--- Recorded data ---

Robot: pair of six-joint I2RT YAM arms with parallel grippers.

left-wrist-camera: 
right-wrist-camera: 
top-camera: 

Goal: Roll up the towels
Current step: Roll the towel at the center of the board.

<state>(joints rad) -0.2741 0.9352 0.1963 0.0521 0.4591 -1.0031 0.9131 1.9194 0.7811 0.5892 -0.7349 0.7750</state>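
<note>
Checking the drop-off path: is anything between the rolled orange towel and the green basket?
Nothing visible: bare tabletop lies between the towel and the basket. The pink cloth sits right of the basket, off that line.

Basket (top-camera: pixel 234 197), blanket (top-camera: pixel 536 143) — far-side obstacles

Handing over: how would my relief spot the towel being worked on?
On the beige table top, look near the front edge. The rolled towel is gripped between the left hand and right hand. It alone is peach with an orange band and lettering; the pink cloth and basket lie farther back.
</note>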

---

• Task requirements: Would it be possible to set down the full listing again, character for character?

• Solved exercise:
Robot: pair of six-joint I2RT YAM arms with parallel grippers.

left-wrist-camera: 
right-wrist-camera: 
top-camera: 

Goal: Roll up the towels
Current step: Roll the towel at the center of the board.

<state>(joints rad) -0.2741 0.9352 0.1963 0.0521 0.4591 -1.0031 0.9131 1.9194 0.7811 0.5892 -0.7349 0.7750</state>
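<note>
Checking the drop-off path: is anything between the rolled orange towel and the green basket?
Nothing visible: bare tabletop lies between the towel and the basket. The pink cloth sits right of the basket, off that line.

Basket (top-camera: pixel 234 197), blanket (top-camera: pixel 536 143) — far-side obstacles

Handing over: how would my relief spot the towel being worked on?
On the beige table top, look near the front edge. The rolled towel is gripped between the left hand and right hand. It alone is peach with an orange band and lettering; the pink cloth and basket lie farther back.
</note>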

This completes the response.